EXERCISE AIM
Copy out the data below verbatim.

Content starts

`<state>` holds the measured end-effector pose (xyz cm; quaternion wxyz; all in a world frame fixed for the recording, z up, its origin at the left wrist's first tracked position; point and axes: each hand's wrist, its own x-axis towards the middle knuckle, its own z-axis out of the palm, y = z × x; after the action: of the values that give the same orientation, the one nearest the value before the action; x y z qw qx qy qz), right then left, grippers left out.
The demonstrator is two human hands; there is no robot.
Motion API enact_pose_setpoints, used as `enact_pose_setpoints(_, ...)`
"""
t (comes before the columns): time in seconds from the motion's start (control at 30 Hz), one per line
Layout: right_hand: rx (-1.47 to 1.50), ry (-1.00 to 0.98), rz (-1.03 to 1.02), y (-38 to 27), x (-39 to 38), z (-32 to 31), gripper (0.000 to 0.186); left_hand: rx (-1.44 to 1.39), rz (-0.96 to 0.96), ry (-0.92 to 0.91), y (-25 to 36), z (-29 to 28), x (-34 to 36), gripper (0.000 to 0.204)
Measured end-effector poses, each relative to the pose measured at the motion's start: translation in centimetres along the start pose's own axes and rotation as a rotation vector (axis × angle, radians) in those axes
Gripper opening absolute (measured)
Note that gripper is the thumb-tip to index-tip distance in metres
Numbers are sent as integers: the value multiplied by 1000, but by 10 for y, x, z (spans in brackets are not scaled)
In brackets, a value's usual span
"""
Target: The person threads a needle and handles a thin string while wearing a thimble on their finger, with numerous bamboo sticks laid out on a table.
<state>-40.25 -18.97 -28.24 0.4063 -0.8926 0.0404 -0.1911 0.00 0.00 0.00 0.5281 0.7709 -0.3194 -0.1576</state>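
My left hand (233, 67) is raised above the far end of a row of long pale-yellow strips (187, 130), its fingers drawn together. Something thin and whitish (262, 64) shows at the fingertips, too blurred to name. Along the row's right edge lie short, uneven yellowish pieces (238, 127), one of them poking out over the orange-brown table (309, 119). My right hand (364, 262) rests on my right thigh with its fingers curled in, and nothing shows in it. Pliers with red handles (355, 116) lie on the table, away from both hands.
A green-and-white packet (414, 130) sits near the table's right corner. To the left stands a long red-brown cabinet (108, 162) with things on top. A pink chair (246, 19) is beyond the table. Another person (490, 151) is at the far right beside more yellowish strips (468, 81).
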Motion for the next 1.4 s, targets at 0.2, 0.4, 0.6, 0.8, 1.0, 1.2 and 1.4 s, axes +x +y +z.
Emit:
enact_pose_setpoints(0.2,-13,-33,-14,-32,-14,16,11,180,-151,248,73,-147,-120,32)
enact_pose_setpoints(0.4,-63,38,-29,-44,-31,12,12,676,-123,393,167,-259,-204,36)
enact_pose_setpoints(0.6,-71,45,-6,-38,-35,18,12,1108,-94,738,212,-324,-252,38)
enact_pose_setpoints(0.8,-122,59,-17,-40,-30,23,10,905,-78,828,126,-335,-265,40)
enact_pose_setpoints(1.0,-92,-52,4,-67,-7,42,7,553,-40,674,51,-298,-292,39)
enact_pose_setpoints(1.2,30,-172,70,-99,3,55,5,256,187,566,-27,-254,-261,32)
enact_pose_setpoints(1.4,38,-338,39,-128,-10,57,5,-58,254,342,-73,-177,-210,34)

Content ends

RESULT OF THIS TASK
`<state>` holds the measured end-effector pose (xyz cm; quaternion wxyz; all in a world frame fixed for the recording, z up, its origin at the left wrist's first tracked position; point and axes: each hand's wrist, its own x-axis towards the middle knuckle, its own z-axis out of the palm, y = z × x; after the action: of the values that give the same orientation, the one nearest the value before the action; x y z qw qx qy qz), right then left, grippers left out.
The demonstrator is two human hands; there is no robot.
Motion API enact_pose_setpoints, used as `enact_pose_setpoints(_, ...)`
"""
t (comes before the columns): time in seconds from the motion's start (control at 30 Hz), one per line
Layout: right_hand: rx (-1.47 to 1.50), ry (-1.00 to 0.98), rz (-1.03 to 1.02), y (-38 to 27), x (-39 to 38), z (-32 to 31), gripper (0.000 to 0.186); left_hand: rx (-1.44 to 1.39), rz (-0.96 to 0.96), ry (-0.92 to 0.91), y (-25 to 36), z (-29 to 28), x (-34 to 36), gripper (0.000 to 0.204)
Measured end-effector poses, each relative to the pose measured at the motion's start: translation in centimetres along the start pose's own axes and rotation as a rotation vector (axis × angle, radians) in those axes
Gripper opening absolute (measured)
Note that gripper is the thumb-tip to index-tip distance in metres
Numbers are sent as integers: the value multiplied by 1000, but by 10 for y, x, z (spans in brackets are not scaled)
In brackets, a value's usual span
"""
Target: The person threads a needle and handles a thin string while wearing a thimble on their finger, with numerous bamboo sticks laid out on a table.
<state>-40.25 -18.97 -28.24 0.4063 -0.8926 0.0404 -0.1911 0.00 0.00 0.00 0.5281 0.7709 -0.3194 -0.1576</state>
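My left hand (233, 67) is raised above the far end of a row of long pale-yellow strips (187, 130), its fingers drawn together. Something thin and whitish (262, 64) shows at the fingertips, too blurred to name. Along the row's right edge lie short, uneven yellowish pieces (238, 127), one of them poking out over the orange-brown table (309, 119). My right hand (364, 262) rests on my right thigh with its fingers curled in, and nothing shows in it. Pliers with red handles (355, 116) lie on the table, away from both hands.
A green-and-white packet (414, 130) sits near the table's right corner. To the left stands a long red-brown cabinet (108, 162) with things on top. A pink chair (246, 19) is beyond the table. Another person (490, 151) is at the far right beside more yellowish strips (468, 81).
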Motion for the next 1.4 s, targets at 0.2, 0.4, 0.6, 0.8, 1.0, 1.2 and 1.4 s, axes +x +y +z.
Emit:
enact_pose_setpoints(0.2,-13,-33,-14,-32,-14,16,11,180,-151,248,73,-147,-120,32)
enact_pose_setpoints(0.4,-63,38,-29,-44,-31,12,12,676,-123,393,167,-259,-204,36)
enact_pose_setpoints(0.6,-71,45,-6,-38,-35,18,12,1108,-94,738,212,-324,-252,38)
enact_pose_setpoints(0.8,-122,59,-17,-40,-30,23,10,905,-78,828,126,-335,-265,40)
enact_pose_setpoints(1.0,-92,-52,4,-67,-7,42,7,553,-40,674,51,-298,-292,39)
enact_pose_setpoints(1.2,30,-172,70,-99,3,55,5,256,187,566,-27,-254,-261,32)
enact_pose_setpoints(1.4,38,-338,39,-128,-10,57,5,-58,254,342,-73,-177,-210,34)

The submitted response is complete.